» **Work to be completed**
The whole listing is to be repeated exactly. Add nothing.

» **Data provided**
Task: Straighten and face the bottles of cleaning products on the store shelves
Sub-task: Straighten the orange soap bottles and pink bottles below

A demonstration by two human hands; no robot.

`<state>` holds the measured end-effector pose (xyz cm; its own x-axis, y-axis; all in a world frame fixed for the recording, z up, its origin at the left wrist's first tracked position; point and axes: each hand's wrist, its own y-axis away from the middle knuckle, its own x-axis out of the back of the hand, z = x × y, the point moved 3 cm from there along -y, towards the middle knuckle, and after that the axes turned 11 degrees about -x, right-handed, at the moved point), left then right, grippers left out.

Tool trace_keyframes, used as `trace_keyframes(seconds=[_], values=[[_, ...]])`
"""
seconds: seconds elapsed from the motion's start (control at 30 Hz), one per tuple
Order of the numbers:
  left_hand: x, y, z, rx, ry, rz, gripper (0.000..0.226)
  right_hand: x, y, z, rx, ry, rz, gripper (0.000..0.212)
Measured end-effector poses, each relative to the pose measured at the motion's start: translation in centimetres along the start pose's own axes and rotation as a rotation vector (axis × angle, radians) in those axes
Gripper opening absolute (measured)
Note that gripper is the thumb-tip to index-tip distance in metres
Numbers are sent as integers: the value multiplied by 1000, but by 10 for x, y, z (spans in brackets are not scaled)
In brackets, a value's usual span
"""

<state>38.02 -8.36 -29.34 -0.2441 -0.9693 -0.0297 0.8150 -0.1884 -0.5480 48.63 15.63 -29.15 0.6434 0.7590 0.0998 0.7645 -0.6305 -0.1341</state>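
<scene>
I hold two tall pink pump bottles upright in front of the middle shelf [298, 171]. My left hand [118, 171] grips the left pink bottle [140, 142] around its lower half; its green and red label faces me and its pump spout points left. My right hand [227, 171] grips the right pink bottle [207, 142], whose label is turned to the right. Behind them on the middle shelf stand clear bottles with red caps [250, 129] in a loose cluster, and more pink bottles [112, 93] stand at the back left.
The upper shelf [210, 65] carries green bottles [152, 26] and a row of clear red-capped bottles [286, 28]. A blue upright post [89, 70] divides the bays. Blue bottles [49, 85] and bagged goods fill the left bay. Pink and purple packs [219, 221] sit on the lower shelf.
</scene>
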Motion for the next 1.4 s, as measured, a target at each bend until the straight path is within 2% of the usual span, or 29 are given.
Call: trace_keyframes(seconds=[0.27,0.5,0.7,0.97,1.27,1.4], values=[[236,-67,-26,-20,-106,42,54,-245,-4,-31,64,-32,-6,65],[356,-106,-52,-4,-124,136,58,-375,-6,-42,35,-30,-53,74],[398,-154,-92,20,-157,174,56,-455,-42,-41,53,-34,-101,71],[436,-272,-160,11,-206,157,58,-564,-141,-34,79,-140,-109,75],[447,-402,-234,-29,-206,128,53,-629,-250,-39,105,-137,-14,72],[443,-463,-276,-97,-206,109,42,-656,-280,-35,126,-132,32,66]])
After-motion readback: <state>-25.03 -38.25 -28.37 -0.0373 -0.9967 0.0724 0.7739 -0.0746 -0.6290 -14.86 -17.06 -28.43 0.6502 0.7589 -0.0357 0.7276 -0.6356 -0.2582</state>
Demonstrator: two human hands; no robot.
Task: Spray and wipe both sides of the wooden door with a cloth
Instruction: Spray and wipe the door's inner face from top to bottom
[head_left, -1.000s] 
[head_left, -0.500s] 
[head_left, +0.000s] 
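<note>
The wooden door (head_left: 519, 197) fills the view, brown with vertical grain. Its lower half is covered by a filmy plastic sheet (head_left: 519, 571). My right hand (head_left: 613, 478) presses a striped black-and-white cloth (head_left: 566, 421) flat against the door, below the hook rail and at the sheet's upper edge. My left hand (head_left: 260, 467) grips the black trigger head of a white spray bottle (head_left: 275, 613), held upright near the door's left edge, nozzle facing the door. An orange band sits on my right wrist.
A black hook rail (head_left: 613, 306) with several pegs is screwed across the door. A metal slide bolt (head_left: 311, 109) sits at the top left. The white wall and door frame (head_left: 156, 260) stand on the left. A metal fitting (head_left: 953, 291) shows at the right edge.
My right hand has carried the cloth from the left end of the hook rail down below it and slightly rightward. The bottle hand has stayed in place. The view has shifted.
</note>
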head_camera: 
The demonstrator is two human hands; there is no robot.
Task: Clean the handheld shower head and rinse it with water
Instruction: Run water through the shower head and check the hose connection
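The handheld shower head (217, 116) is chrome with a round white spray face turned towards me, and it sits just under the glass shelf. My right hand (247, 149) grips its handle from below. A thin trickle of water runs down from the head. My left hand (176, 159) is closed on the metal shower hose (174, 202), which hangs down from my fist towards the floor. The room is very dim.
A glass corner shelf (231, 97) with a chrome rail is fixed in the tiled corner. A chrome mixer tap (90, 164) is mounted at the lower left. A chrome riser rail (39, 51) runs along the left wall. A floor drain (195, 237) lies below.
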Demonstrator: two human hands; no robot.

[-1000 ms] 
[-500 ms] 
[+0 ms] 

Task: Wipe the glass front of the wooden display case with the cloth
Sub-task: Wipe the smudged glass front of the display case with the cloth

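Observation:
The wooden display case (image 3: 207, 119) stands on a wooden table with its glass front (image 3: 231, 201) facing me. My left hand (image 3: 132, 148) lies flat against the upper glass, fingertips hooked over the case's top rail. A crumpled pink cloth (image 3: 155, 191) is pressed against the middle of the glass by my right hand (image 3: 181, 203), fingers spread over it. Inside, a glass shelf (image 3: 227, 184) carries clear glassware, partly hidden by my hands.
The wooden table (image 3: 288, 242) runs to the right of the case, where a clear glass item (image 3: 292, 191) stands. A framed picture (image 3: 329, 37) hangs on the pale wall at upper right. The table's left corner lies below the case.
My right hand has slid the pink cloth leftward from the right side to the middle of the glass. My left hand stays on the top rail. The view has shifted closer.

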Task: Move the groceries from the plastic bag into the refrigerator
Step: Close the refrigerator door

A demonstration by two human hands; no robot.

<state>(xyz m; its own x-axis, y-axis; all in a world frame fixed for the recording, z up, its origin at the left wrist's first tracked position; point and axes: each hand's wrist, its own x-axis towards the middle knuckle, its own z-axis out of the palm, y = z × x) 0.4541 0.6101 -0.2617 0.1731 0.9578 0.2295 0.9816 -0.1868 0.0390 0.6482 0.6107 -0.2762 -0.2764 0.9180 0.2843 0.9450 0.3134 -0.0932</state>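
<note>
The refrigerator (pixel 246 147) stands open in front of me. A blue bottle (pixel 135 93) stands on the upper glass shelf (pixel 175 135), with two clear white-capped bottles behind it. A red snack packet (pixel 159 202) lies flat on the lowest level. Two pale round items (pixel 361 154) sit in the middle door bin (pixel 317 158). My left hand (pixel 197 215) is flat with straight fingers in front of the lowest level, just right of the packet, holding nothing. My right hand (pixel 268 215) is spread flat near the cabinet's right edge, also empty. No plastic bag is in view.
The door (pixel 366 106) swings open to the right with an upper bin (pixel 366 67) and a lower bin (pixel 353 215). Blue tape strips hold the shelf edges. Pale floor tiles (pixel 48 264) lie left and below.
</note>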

» **Exercise answer**
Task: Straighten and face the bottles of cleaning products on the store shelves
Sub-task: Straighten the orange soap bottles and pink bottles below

A demonstration by two human hands; no robot.

`<state>` holds the measured end-effector pose (xyz cm; its own x-axis, y-axis; all in a world frame fixed for the recording, z up, its origin at the left wrist's first tracked position; point and axes: each hand's wrist, its own y-axis away from the middle knuckle, its own x-axis out of the back of the hand, z = x × y, the point moved 3 cm from there along -y, towards the middle knuckle, and after that the axes turned 11 degrees about -x, right-handed, at the moved point), left then right, grippers left out.

Tool trace_keyframes, used as `trace_keyframes(seconds=[_], values=[[_, ...]])`
"""
seconds: seconds elapsed from the motion's start (control at 30 Hz), one per tuple
Order of the numbers:
  left_hand: x, y, z, rx, ry, rz, gripper (0.000..0.226)
  right_hand: x, y, z, rx, ry, rz, gripper (0.000..0.212)
Measured end-effector poses, each relative to the pose measured at the motion's start: translation in centimetres along the start pose's own axes and rotation as a rotation vector (axis × angle, radians) in those axes
Gripper opening absolute (measured)
Note that gripper is the thumb-tip to index-tip distance in metres
Numbers are sent as integers: the value multiplied by 1000, but by 10 for x, y, z (spans in brackets are not scaled)
In brackets, a value's usual span
"""

<state>38.02 -8.36 -29.34 -0.2441 -0.9693 -0.0297 0.8150 -0.1884 -0.5480 48.63 15.63 -29.15 0.6434 0.7590 0.0998 0.7645 -0.6305 -0.1341</state>
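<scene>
I hold two tall pink pump bottles upright in front of the middle shelf [298, 171]. My left hand [118, 171] grips the left pink bottle [140, 142] around its lower half; its green and red label faces me and its pump spout points left. My right hand [227, 171] grips the right pink bottle [207, 142], whose label is turned to the right. Behind them on the middle shelf stand clear bottles with red caps [250, 129] in a loose cluster, and more pink bottles [112, 93] stand at the back left.
The upper shelf [210, 65] carries green bottles [152, 26] and a row of clear red-capped bottles [286, 28]. A blue upright post [89, 70] divides the bays. Blue bottles [49, 85] and bagged goods fill the left bay. Pink and purple packs [219, 221] sit on the lower shelf.
</scene>
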Motion for the next 1.4 s, as measured, a target at each bend until the straight path is within 2% of the usual span, or 29 are given.
Call: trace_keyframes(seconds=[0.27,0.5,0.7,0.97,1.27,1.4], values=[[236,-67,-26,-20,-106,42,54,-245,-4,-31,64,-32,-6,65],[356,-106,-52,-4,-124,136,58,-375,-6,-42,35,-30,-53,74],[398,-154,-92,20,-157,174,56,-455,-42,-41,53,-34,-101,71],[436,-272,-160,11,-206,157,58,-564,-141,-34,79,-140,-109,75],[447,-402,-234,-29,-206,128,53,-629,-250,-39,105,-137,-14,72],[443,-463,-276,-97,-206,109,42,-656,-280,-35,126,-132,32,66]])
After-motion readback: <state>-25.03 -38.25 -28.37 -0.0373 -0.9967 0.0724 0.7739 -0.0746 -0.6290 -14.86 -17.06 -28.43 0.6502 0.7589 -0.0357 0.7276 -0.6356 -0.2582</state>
Demonstrator: two human hands; no robot.
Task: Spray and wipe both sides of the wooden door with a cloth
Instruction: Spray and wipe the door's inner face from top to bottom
[head_left, -1.000s] 
[head_left, -0.500s] 
[head_left, +0.000s] 
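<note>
The wooden door (head_left: 519, 197) fills the view, brown with vertical grain. Its lower half is covered by a filmy plastic sheet (head_left: 519, 571). My right hand (head_left: 613, 478) presses a striped black-and-white cloth (head_left: 566, 421) flat against the door, below the hook rail and at the sheet's upper edge. My left hand (head_left: 260, 467) grips the black trigger head of a white spray bottle (head_left: 275, 613), held upright near the door's left edge, nozzle facing the door. An orange band sits on my right wrist.
A black hook rail (head_left: 613, 306) with several pegs is screwed across the door. A metal slide bolt (head_left: 311, 109) sits at the top left. The white wall and door frame (head_left: 156, 260) stand on the left. A metal fitting (head_left: 953, 291) shows at the right edge.
My right hand has carried the cloth from the left end of the hook rail down below it and slightly rightward. The bottle hand has stayed in place. The view has shifted.
</note>
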head_camera: 
The demonstrator is two human hands; there is no robot.
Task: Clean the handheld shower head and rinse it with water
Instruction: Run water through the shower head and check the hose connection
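The handheld shower head (217, 116) is chrome with a round white spray face turned towards me, and it sits just under the glass shelf. My right hand (247, 149) grips its handle from below. A thin trickle of water runs down from the head. My left hand (176, 159) is closed on the metal shower hose (174, 202), which hangs down from my fist towards the floor. The room is very dim.
A glass corner shelf (231, 97) with a chrome rail is fixed in the tiled corner. A chrome mixer tap (90, 164) is mounted at the lower left. A chrome riser rail (39, 51) runs along the left wall. A floor drain (195, 237) lies below.
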Demonstrator: two human hands; no robot.

[-1000 ms] 
[-500 ms] 
[+0 ms] 

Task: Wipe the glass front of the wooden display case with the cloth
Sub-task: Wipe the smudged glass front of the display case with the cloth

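Observation:
The wooden display case (image 3: 207, 119) stands on a wooden table with its glass front (image 3: 231, 201) facing me. My left hand (image 3: 132, 148) lies flat against the upper glass, fingertips hooked over the case's top rail. A crumpled pink cloth (image 3: 155, 191) is pressed against the middle of the glass by my right hand (image 3: 181, 203), fingers spread over it. Inside, a glass shelf (image 3: 227, 184) carries clear glassware, partly hidden by my hands.
The wooden table (image 3: 288, 242) runs to the right of the case, where a clear glass item (image 3: 292, 191) stands. A framed picture (image 3: 329, 37) hangs on the pale wall at upper right. The table's left corner lies below the case.
My right hand has slid the pink cloth leftward from the right side to the middle of the glass. My left hand stays on the top rail. The view has shifted closer.
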
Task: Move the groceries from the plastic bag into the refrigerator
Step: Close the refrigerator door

A demonstration by two human hands; no robot.

<state>(xyz m; its own x-axis, y-axis; all in a world frame fixed for the recording, z up, its origin at the left wrist's first tracked position; point and axes: each hand's wrist, its own x-axis towards the middle knuckle, its own z-axis out of the palm, y = z × x) 0.4541 0.6101 -0.2617 0.1731 0.9578 0.2295 0.9816 -0.1868 0.0390 0.6482 0.6107 -0.2762 -0.2764 0.9180 0.2843 0.9450 0.3134 -0.0932</state>
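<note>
The refrigerator (pixel 246 147) stands open in front of me. A blue bottle (pixel 135 93) stands on the upper glass shelf (pixel 175 135), with two clear white-capped bottles behind it. A red snack packet (pixel 159 202) lies flat on the lowest level. Two pale round items (pixel 361 154) sit in the middle door bin (pixel 317 158). My left hand (pixel 197 215) is flat with straight fingers in front of the lowest level, just right of the packet, holding nothing. My right hand (pixel 268 215) is spread flat near the cabinet's right edge, also empty. No plastic bag is in view.
The door (pixel 366 106) swings open to the right with an upper bin (pixel 366 67) and a lower bin (pixel 353 215). Blue tape strips hold the shelf edges. Pale floor tiles (pixel 48 264) lie left and below.
</note>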

That concludes the exercise.